The task »
Search for the word "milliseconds" in the entries. Each line that holds it should be copied.

Stored items from a collection »
········

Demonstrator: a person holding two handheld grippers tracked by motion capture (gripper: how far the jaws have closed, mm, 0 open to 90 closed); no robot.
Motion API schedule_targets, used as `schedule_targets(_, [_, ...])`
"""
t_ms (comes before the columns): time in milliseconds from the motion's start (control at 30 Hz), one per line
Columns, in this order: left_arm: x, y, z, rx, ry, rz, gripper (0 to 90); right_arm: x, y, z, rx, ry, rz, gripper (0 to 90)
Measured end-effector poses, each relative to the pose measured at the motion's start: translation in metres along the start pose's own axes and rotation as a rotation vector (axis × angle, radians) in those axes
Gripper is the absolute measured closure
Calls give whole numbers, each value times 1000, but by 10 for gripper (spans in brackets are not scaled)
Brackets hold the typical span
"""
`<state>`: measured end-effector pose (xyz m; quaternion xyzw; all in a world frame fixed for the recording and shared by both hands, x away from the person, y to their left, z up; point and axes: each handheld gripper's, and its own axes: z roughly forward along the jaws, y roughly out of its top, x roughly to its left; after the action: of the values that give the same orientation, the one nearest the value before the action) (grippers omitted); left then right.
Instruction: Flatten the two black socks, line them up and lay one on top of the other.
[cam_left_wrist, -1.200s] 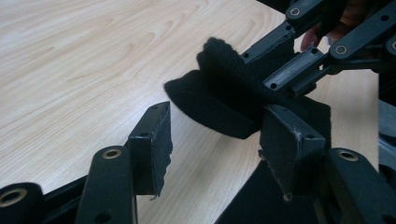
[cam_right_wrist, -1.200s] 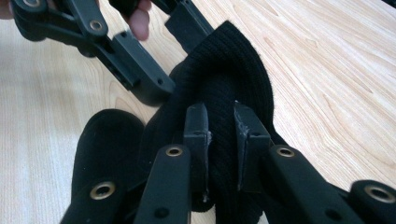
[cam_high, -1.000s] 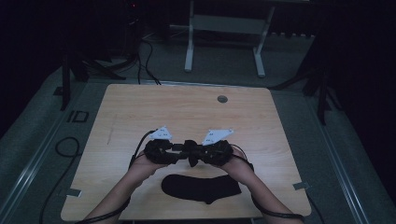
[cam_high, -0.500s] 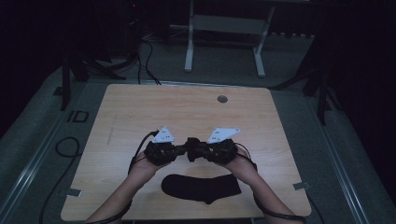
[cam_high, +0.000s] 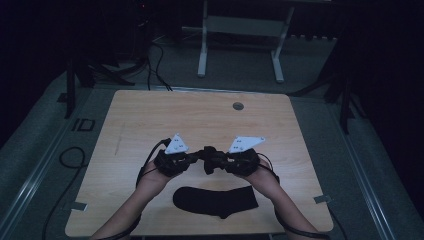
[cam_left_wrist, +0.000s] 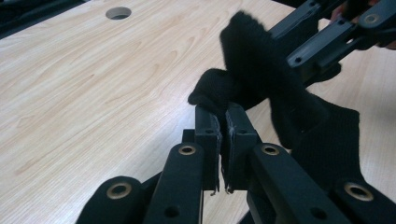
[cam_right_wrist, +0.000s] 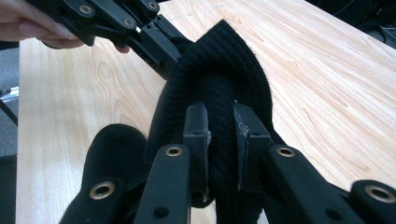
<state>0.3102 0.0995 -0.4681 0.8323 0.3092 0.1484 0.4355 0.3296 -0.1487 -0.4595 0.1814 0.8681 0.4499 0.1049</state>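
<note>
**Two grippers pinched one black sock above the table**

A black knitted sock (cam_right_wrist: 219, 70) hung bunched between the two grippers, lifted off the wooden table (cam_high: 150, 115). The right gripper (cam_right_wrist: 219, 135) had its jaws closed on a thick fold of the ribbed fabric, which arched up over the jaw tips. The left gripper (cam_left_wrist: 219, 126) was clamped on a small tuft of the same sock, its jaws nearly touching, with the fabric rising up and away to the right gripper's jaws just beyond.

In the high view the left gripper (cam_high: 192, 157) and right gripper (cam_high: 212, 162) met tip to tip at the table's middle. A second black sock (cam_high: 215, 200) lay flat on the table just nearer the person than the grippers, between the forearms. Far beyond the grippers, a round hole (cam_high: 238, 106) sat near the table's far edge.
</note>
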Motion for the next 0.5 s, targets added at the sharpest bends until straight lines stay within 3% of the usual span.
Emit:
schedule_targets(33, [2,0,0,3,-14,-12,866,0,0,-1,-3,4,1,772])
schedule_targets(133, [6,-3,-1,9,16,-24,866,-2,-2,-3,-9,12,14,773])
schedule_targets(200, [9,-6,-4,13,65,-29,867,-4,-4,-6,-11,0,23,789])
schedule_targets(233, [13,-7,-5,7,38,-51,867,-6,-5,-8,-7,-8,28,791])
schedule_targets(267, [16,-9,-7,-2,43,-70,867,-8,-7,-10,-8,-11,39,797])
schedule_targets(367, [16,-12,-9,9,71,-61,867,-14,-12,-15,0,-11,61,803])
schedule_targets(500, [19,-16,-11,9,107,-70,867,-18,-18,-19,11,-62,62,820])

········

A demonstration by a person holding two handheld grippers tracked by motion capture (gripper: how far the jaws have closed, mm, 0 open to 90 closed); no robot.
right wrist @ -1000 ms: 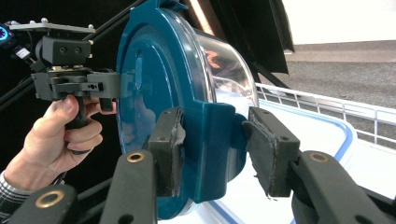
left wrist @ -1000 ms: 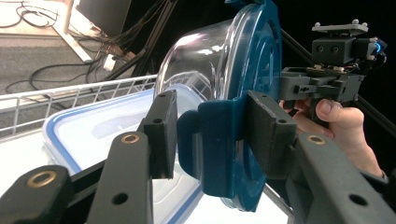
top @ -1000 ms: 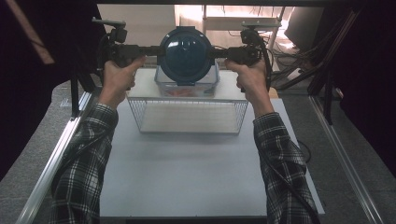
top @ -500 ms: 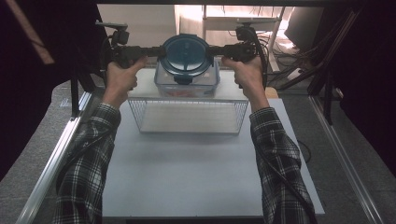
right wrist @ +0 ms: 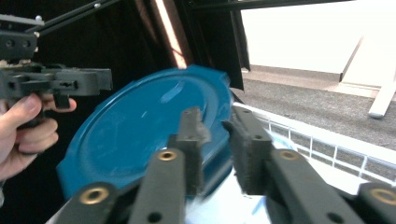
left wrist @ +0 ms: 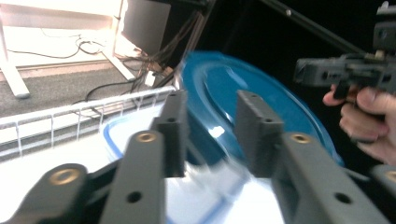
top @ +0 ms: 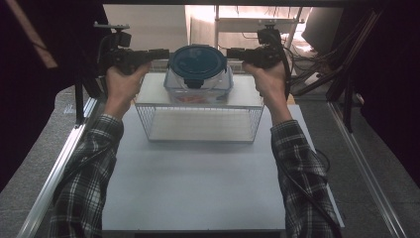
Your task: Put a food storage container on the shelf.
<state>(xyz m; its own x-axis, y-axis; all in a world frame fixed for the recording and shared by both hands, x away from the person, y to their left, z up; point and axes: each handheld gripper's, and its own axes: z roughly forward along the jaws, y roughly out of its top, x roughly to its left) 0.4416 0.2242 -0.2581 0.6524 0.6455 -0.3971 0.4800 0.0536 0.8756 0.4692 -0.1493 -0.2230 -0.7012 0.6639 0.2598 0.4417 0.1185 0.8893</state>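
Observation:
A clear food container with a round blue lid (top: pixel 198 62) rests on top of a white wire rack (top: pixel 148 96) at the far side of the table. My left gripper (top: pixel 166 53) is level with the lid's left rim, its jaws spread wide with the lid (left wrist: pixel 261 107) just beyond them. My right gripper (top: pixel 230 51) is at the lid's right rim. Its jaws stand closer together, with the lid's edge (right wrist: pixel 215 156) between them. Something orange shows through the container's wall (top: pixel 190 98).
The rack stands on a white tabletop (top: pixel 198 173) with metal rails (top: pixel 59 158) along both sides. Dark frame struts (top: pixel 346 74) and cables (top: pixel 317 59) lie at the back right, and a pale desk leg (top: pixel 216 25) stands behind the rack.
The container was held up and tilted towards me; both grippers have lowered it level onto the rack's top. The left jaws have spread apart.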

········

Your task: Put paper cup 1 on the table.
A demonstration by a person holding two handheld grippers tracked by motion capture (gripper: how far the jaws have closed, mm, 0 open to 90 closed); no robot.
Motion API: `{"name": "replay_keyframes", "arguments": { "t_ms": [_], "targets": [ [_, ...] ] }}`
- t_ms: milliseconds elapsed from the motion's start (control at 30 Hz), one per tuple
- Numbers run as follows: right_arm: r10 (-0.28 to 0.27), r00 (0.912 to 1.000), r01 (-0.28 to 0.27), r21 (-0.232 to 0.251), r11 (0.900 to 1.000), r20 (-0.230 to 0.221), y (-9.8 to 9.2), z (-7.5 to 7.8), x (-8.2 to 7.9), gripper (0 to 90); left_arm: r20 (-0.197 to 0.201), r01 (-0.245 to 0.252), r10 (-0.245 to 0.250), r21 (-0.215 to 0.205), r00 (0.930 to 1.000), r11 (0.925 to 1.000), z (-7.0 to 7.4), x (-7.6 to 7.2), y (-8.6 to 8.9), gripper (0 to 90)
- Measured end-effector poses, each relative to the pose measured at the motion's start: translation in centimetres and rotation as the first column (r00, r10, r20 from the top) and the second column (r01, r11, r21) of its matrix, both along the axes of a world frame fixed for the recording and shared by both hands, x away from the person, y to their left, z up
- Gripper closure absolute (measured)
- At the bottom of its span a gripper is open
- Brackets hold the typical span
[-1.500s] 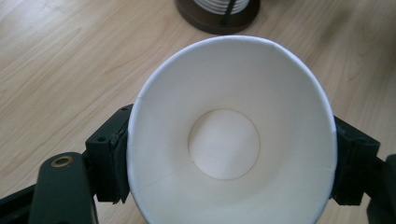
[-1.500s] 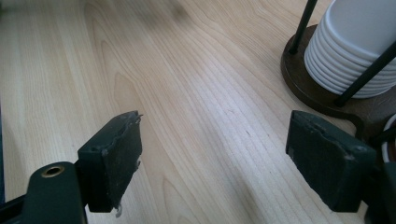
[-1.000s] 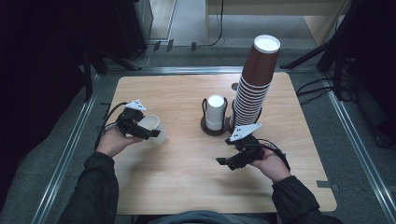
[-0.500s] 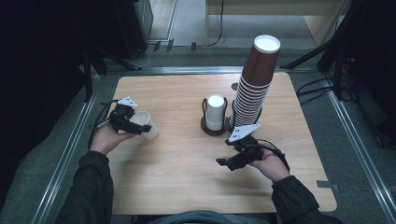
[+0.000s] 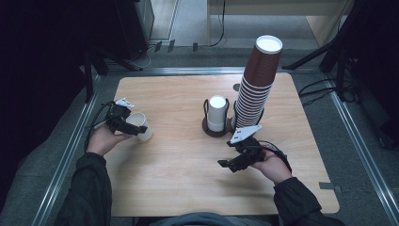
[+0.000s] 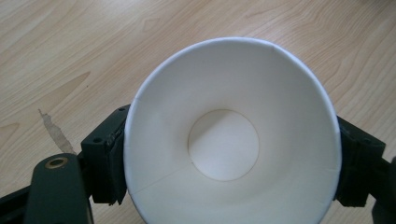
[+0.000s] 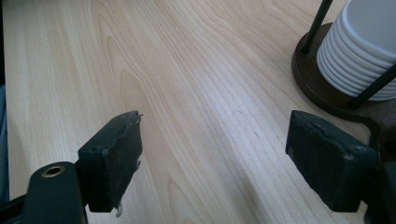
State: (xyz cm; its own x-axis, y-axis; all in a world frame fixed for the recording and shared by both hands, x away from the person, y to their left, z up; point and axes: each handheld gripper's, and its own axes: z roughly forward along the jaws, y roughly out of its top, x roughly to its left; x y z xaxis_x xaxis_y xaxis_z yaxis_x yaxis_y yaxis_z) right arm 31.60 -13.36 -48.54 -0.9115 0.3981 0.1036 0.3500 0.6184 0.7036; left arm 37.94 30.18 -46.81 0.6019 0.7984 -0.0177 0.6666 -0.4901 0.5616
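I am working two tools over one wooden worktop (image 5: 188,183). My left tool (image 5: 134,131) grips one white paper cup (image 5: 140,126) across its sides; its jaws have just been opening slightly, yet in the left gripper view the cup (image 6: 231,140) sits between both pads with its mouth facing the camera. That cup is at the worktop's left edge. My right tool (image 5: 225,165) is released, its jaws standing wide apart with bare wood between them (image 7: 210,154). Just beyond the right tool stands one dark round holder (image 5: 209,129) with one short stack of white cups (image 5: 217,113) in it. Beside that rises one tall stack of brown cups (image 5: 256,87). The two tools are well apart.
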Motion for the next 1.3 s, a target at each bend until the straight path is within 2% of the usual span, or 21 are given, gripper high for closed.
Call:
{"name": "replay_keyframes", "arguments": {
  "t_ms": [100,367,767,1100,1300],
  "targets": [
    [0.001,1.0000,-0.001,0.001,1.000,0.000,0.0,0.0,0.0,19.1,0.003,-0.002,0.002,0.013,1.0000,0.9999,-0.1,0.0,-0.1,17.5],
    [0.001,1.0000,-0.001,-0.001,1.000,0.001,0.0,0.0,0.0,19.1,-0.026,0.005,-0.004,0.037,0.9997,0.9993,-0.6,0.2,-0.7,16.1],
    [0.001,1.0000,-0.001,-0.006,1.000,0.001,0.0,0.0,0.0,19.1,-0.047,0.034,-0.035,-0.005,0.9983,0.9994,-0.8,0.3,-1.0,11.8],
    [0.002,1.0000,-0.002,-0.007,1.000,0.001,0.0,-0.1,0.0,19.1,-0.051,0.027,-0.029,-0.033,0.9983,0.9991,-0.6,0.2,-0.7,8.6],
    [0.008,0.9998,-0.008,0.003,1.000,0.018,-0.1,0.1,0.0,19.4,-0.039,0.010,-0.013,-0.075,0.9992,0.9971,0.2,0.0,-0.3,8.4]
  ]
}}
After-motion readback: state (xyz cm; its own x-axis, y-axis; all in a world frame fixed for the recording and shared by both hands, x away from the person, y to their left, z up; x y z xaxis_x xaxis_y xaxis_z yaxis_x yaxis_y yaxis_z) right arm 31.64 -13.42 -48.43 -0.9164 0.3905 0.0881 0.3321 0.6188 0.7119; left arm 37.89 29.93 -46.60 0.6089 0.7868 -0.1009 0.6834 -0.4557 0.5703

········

Output below »
t_ms (comes before the columns): time in milliseconds from the motion's start (control at 30 Hz), one per line
- t_ms: milliseconds elapsed from the motion's start (control at 30 Hz), one per tuple

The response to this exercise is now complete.